### [What is being asked]
Which of the lines in the data below contain the string "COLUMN"? Copy each of them.

### [Data excerpts]
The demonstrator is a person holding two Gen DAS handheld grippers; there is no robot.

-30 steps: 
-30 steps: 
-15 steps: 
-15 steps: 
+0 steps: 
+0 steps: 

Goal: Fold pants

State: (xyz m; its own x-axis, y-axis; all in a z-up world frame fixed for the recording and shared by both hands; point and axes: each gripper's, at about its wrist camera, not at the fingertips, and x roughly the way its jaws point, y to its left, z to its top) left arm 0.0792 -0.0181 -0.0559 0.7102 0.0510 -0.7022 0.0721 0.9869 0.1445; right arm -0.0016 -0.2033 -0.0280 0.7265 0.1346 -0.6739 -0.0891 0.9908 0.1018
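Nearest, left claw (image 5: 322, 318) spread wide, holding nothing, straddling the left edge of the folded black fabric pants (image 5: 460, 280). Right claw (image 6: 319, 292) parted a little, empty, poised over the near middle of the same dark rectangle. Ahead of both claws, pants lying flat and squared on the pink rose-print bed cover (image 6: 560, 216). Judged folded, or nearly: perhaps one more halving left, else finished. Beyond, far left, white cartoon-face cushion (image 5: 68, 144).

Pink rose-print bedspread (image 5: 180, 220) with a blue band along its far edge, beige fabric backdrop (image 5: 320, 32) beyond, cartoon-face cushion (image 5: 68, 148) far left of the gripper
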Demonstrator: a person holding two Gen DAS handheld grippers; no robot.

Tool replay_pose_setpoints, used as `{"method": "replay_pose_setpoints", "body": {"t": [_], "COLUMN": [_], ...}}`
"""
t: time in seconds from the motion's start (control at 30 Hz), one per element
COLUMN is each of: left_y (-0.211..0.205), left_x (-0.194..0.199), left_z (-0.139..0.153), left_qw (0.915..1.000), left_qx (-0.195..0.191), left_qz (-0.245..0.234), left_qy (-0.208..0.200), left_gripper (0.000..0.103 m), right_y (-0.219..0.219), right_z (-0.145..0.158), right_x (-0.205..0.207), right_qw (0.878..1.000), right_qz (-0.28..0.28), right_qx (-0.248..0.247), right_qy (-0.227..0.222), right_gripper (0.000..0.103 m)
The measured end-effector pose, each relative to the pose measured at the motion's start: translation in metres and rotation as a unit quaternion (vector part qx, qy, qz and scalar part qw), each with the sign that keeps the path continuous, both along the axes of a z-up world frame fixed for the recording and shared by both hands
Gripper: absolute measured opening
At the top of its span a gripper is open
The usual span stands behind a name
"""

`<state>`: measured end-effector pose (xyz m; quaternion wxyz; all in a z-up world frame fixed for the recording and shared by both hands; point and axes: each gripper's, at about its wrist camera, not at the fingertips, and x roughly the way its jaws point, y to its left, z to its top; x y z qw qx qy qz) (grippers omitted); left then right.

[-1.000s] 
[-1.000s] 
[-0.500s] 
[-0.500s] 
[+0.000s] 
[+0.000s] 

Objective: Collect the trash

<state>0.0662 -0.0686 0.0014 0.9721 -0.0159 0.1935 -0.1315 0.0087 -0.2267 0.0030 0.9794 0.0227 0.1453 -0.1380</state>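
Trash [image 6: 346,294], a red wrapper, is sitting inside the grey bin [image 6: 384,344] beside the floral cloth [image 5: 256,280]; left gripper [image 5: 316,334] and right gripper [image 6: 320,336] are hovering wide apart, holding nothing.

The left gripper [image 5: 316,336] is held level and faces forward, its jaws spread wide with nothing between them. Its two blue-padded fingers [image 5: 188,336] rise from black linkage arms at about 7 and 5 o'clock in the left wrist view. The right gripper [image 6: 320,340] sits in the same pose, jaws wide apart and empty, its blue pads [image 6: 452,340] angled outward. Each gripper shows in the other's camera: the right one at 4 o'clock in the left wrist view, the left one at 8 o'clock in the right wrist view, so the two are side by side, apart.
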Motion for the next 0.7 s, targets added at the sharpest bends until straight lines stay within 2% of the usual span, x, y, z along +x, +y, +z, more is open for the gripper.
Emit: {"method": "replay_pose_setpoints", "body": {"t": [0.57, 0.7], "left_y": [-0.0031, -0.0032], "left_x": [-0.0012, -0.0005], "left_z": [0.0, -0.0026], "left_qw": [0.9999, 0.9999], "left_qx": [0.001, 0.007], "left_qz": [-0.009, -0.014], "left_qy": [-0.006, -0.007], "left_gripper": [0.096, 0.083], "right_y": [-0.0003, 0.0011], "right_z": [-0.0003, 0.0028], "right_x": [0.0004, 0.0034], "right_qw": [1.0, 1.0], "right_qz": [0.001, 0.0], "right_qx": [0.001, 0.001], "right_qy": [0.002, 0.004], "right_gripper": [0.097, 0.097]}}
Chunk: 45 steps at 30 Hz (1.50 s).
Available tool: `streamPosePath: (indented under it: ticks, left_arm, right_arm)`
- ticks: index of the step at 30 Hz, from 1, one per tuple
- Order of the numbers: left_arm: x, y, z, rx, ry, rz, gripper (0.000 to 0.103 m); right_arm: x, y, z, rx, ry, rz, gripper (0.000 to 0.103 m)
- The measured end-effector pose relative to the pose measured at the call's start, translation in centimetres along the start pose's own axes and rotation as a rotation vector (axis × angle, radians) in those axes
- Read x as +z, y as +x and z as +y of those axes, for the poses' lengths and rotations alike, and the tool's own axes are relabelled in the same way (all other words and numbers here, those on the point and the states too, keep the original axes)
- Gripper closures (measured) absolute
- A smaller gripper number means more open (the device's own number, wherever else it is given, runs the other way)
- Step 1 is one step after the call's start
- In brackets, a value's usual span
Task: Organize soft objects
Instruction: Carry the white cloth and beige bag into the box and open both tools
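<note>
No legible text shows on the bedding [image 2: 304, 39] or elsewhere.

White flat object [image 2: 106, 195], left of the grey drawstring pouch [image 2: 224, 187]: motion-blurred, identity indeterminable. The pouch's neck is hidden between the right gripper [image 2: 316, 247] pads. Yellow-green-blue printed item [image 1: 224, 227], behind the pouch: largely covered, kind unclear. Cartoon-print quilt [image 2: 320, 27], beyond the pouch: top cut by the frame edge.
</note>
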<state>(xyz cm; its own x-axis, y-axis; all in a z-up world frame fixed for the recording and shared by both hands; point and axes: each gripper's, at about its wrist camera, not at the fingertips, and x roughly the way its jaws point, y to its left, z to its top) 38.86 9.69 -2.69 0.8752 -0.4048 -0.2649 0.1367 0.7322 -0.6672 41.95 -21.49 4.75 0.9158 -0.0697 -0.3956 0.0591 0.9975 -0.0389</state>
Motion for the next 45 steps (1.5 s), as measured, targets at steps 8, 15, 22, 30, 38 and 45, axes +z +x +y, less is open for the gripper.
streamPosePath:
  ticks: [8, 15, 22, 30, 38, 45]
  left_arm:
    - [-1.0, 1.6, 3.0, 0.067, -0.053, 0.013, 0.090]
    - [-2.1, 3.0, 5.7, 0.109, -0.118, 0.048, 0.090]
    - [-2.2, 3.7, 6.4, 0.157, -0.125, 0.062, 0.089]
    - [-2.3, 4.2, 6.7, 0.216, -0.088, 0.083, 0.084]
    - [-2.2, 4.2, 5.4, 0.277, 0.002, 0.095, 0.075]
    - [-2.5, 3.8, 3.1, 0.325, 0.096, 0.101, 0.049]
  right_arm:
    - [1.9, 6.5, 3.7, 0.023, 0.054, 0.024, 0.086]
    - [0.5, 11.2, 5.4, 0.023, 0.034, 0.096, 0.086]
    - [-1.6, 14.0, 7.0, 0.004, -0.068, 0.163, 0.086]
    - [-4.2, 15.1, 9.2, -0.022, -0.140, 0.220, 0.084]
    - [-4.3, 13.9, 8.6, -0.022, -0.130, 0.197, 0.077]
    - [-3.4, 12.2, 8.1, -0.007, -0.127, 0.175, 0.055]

### [Result below]
Tool replay_pose_setpoints, used as `{"method": "replay_pose_setpoints", "body": {"t": [_], "COLUMN": [_], ...}}`
COLUMN is each of: left_y (-0.211..0.205), left_x (-0.194..0.199), left_z (-0.139..0.153), left_qw (0.915..1.000), left_qx (-0.195..0.191), left_qz (-0.245..0.234), left_qy (-0.208..0.200), left_gripper (0.000..0.103 m), right_y (-0.219..0.219), right_z (-0.145..0.158), right_x (-0.205..0.207), right_qw (0.878..1.000), right_qz (-0.28..0.28), right_qx (-0.248..0.247), right_qy (-0.227..0.222), right_gripper (0.000..0.103 m)

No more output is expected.